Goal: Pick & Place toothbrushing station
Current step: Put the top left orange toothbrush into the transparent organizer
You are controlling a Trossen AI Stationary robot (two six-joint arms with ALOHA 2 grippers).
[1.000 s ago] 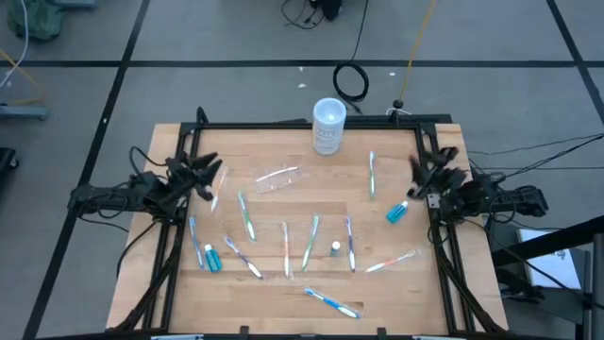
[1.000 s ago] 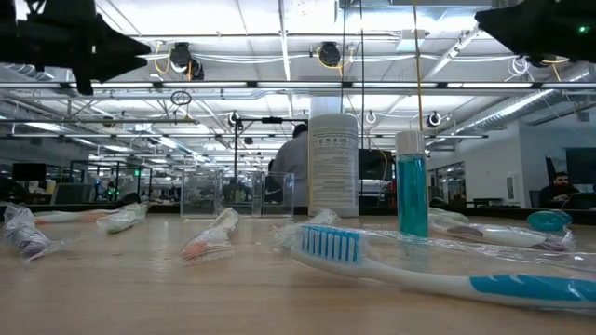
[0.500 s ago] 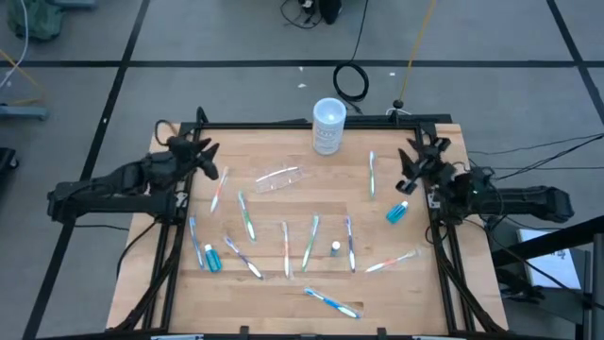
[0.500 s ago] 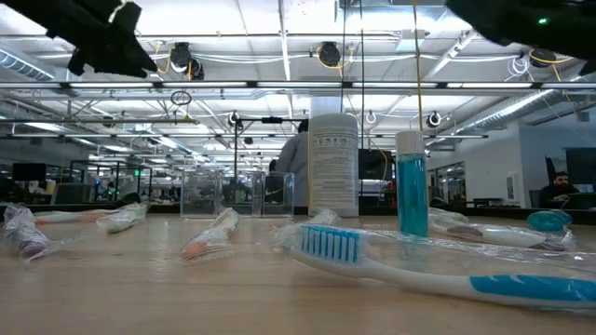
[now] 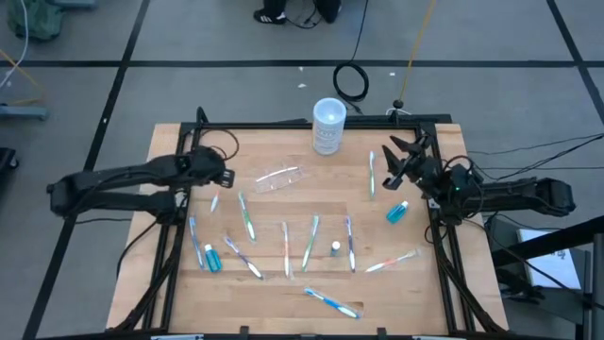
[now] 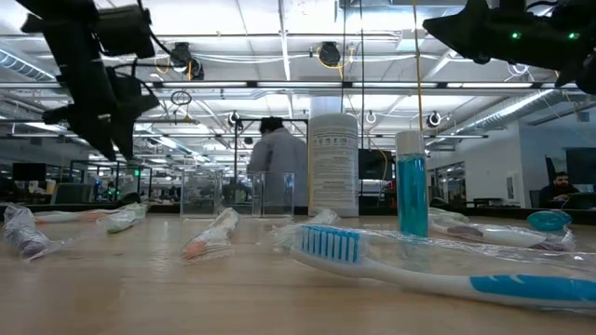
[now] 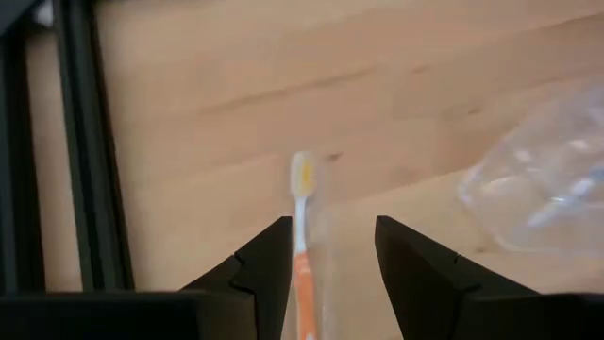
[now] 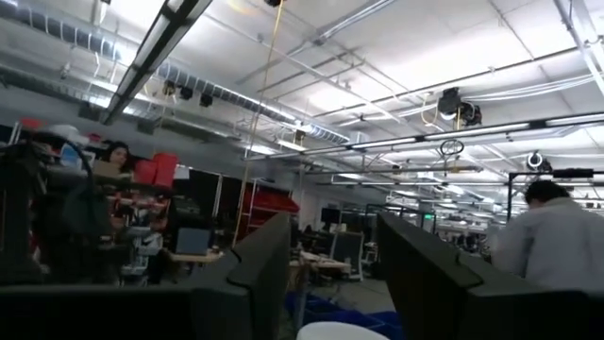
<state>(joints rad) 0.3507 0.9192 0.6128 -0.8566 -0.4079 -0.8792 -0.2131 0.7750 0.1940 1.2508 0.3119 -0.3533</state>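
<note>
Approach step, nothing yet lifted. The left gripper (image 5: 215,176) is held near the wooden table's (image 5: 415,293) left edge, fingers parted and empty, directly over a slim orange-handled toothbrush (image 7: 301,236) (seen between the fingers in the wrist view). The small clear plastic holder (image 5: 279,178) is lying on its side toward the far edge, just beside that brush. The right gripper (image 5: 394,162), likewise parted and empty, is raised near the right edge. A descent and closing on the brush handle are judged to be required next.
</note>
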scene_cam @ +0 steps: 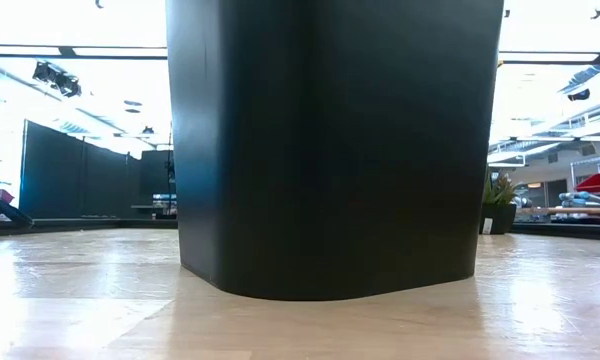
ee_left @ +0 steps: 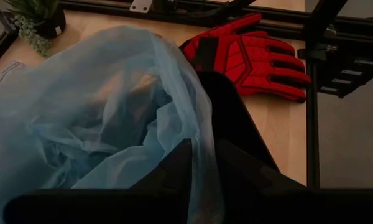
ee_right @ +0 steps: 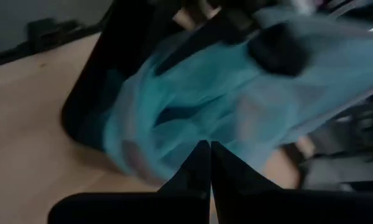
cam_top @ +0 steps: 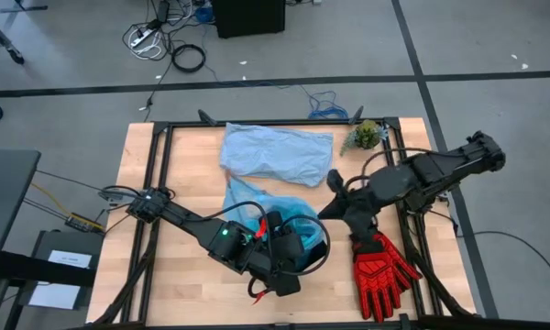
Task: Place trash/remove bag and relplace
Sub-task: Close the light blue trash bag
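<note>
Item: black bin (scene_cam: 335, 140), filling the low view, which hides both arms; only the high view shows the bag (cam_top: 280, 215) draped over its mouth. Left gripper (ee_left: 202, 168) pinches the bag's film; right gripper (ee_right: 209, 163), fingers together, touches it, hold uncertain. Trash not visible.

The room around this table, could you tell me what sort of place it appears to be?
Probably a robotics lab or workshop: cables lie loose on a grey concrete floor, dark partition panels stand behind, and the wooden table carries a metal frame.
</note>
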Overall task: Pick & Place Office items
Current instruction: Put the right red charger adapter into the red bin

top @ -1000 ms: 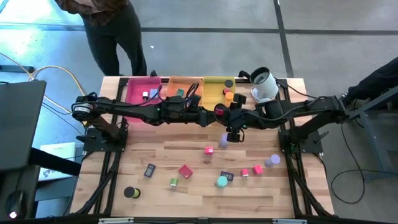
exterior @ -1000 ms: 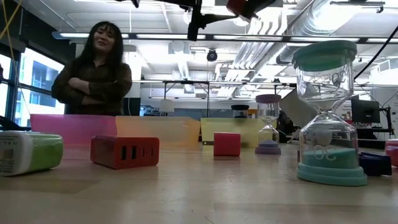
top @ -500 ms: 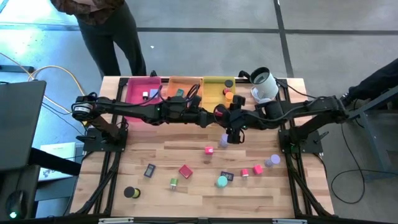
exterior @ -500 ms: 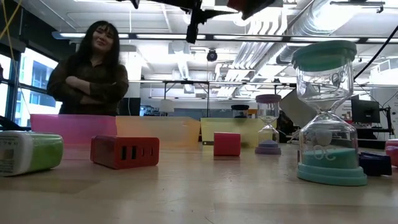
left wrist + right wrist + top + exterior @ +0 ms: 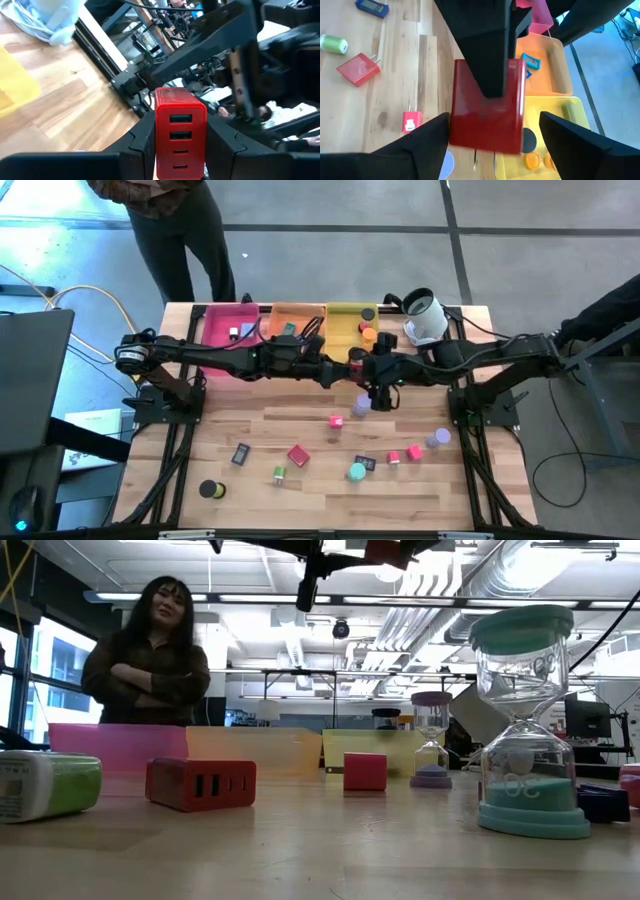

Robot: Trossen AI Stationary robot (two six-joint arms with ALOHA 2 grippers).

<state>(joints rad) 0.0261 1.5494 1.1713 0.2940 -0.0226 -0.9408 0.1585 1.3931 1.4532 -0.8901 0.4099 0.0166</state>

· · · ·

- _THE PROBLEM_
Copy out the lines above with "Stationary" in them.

- _ANSWER TO THIS TASK_
You are controlling a Trossen AI Stationary robot (two six-joint arms with ALOHA 2 grippers).
Robot: Trossen AI Stationary robot (two six-joint arms with ALOHA 2 grippers).

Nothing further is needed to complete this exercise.